# TRY IT
Go through the entries below from the first line and transcribe each one exactly, ending with the line that contains "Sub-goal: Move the".

####

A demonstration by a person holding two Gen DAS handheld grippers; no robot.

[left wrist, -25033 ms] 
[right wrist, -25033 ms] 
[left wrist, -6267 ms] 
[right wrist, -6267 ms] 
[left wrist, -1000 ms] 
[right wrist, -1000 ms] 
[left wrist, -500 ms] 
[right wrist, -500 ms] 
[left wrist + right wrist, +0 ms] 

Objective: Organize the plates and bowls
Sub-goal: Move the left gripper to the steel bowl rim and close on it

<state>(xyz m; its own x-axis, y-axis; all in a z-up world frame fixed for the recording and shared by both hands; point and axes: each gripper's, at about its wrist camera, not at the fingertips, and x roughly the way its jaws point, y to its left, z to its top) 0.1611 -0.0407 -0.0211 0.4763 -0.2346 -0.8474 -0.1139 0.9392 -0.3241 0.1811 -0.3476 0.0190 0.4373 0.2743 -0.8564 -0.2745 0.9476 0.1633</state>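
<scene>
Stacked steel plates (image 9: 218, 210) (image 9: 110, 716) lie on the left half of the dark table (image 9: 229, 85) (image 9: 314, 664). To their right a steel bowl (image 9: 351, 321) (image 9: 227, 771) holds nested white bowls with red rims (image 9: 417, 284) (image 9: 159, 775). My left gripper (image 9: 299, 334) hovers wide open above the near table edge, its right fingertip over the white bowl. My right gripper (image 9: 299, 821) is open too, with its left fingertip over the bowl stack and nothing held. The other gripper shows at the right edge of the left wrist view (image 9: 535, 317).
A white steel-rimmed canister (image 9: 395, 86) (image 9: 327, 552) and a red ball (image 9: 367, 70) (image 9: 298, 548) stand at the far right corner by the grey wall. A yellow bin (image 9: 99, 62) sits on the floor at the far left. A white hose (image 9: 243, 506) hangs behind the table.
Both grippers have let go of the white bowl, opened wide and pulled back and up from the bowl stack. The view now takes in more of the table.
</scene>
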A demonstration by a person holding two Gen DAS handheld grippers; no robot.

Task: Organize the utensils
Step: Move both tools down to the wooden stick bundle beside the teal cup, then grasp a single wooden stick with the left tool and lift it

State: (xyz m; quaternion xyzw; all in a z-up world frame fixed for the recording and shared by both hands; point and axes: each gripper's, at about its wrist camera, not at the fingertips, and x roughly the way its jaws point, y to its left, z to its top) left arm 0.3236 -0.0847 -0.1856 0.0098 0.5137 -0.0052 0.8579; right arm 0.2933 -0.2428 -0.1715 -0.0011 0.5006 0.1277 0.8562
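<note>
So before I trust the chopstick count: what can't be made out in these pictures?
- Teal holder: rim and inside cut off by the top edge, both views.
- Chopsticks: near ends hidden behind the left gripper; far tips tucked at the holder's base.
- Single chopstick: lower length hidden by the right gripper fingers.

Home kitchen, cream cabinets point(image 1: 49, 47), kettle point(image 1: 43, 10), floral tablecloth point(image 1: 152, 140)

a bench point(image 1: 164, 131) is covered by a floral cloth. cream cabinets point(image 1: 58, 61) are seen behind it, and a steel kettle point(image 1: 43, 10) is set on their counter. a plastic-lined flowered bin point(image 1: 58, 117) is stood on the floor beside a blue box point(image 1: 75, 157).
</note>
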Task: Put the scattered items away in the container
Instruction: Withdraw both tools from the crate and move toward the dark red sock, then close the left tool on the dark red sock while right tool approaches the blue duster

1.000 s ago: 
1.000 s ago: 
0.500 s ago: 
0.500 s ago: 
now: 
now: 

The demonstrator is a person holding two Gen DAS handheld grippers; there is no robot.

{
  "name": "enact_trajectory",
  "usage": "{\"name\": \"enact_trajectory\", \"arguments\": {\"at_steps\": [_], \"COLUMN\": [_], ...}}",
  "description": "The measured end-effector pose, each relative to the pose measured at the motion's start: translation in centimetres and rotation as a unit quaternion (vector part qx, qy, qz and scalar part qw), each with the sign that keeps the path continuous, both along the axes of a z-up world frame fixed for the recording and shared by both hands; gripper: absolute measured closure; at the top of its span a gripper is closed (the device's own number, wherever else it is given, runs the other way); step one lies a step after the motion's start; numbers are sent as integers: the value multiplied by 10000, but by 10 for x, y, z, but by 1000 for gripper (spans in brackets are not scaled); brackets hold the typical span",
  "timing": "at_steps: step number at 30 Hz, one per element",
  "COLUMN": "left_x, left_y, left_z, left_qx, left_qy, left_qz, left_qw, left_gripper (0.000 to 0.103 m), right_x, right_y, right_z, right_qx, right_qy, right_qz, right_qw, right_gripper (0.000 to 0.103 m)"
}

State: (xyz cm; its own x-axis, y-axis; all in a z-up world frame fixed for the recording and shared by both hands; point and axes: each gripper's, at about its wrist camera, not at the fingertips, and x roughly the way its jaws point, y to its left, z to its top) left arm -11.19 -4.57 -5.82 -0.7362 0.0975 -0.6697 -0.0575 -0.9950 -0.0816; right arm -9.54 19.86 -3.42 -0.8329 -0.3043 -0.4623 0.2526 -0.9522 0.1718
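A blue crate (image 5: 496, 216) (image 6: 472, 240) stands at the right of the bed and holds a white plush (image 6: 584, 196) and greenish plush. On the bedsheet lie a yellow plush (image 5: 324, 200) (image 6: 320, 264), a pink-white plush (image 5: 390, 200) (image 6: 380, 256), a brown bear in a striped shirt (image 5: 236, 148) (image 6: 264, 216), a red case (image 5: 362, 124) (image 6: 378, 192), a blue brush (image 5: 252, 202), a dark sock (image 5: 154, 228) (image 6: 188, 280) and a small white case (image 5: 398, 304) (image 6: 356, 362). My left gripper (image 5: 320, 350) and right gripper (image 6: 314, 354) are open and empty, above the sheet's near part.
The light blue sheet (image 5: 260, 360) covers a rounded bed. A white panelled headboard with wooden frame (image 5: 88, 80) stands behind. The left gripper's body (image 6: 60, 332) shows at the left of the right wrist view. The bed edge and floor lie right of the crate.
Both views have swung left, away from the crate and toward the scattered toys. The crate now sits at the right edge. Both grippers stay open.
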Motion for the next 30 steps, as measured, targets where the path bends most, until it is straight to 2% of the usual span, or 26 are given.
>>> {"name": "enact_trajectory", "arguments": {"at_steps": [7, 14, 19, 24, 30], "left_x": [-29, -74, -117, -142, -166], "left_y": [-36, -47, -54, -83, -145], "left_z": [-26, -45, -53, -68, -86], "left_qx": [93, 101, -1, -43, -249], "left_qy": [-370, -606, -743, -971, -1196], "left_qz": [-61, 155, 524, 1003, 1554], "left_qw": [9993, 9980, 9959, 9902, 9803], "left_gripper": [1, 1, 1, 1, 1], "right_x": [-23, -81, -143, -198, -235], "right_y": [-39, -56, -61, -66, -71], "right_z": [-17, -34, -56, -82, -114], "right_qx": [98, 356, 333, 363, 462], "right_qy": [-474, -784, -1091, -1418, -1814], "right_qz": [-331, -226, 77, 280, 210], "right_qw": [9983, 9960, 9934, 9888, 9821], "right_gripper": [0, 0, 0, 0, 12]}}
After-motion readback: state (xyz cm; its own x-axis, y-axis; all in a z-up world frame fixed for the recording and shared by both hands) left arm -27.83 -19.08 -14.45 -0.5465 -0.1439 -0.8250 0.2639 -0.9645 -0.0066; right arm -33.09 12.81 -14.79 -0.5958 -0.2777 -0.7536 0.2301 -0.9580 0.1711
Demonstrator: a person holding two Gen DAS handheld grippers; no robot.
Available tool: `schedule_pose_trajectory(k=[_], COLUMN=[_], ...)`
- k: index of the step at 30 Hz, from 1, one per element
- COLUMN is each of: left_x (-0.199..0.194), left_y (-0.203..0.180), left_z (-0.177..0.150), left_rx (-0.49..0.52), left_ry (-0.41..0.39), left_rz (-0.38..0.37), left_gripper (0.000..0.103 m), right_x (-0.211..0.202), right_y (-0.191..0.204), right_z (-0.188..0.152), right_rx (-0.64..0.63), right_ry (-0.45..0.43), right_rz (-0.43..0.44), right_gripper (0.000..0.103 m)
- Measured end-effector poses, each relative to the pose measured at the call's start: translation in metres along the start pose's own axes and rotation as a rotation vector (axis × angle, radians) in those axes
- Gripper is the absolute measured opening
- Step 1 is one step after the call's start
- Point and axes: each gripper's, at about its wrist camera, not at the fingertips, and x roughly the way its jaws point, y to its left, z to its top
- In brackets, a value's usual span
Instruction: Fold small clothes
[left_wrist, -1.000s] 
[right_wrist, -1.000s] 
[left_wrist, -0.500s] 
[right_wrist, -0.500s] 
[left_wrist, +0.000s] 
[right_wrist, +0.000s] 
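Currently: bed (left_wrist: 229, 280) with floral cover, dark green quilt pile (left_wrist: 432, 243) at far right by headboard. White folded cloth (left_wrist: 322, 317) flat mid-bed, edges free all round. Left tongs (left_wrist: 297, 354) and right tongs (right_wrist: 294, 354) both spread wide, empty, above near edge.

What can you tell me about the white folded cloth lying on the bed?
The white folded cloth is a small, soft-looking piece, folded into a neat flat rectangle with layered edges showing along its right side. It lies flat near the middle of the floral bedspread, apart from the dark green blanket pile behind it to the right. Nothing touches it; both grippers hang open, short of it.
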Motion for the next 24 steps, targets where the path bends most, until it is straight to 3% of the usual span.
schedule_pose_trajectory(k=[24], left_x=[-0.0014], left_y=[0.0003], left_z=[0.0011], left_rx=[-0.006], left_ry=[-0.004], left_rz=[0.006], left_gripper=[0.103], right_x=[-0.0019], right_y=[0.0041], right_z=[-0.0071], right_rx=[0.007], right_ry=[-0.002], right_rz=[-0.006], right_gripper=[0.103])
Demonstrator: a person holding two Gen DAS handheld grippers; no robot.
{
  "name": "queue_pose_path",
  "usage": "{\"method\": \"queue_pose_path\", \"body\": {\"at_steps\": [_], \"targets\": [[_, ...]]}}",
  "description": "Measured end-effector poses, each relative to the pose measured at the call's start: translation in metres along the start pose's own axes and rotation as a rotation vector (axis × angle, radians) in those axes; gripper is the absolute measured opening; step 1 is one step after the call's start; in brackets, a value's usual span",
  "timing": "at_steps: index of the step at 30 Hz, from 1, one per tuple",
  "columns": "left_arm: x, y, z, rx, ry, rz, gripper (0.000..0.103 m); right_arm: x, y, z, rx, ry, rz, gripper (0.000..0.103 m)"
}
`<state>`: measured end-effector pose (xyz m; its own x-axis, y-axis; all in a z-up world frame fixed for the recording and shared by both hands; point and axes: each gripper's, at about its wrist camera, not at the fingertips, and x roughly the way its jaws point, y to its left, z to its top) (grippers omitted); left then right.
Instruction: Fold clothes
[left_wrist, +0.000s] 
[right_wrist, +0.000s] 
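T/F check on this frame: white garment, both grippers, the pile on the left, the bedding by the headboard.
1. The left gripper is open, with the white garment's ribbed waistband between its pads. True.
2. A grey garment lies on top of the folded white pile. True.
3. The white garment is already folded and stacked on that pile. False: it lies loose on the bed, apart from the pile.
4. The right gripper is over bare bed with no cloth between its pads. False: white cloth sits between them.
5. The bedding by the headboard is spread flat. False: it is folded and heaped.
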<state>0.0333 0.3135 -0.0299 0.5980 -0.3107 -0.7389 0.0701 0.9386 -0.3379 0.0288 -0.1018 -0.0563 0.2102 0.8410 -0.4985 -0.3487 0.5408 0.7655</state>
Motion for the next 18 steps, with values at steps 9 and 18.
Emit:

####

# THE ANSWER
A demonstration by a person holding two Gen DAS handheld grippers; no robot.

[left wrist, -25033 ms] 
[right wrist, -25033 ms] 
[left wrist, -6267 ms] 
[right wrist, -6267 ms] 
[left wrist, -1000 ms] 
[right wrist, -1000 ms] 
[left wrist, -500 ms] 
[right wrist, -500 ms] 
[left wrist + right wrist, +0 ms] 

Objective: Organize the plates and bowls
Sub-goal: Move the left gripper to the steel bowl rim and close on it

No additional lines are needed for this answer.